• YOUR OBJECTIVE
The answer should hold only the lines from the beginning of the listing below to the line containing "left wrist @", both included, with every picture left out.

§ §

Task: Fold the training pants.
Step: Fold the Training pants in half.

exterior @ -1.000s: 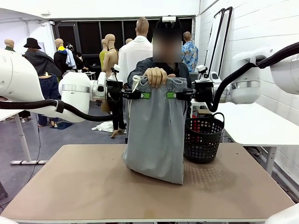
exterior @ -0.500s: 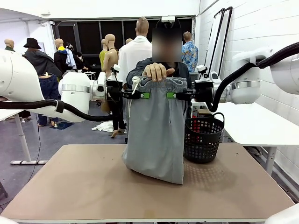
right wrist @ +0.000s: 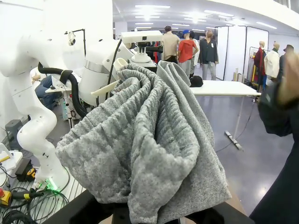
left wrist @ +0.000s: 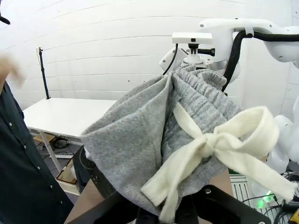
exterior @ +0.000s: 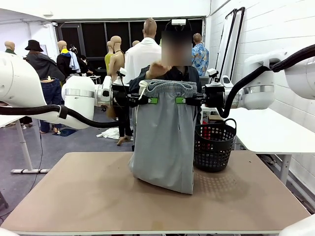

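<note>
The left gripper is closed on the left end of the waistband of the training pants, and the right gripper is closed on the right end of the same waistband. In the front view both grippers are seen at the same height, well above the table, and their green pads are pressed into the grey cloth from the two sides. The waistband is stretched between them and the pants hang straight down; the bottom part is bunched on the table surface, near the middle of it.

In the left wrist view the gathered waistband and the white drawstring, tied in a bow, are seen just above the jaws, at about 5 o'clock of the picture. In the right wrist view a thick bundle of the grey cloth is held between the jaws.

A black basket stands on the table at 3 o'clock of the pants, just beside the hanging cloth. A person's hand is raised behind the waistband, at about 12 o'clock of it, and is not touching it.
</note>
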Controlling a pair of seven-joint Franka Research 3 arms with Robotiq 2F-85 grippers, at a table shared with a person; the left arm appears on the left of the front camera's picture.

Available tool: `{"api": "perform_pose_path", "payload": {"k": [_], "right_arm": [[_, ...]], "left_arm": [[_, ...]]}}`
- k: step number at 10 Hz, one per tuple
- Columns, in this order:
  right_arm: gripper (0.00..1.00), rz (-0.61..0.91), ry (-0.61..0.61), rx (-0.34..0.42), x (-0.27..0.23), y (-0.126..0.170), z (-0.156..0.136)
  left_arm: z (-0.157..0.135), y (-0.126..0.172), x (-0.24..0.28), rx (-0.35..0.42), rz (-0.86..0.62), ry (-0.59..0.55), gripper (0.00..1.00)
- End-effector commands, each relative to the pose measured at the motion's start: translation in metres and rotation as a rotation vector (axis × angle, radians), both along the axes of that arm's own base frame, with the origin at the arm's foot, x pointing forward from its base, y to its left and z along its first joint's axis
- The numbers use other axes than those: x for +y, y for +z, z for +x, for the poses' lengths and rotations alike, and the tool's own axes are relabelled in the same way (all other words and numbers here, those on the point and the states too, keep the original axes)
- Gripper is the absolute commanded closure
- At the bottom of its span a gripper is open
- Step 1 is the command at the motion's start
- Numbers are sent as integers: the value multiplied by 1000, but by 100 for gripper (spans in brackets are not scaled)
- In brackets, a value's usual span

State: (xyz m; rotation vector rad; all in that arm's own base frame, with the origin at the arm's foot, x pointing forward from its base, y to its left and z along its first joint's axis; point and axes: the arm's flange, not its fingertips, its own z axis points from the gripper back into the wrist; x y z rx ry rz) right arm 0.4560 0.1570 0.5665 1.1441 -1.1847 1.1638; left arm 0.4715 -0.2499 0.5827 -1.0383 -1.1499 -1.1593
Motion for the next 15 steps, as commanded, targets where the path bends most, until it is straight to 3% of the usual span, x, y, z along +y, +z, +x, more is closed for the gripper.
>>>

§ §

• REPLY
Task: Fold the training pants.
Step: Fold the Training pants in half.

exterior @ -1.000s: 
exterior @ -0.500s: 
right wrist @ +0.000s: 
left wrist @ +0.000s: 

No further output is required.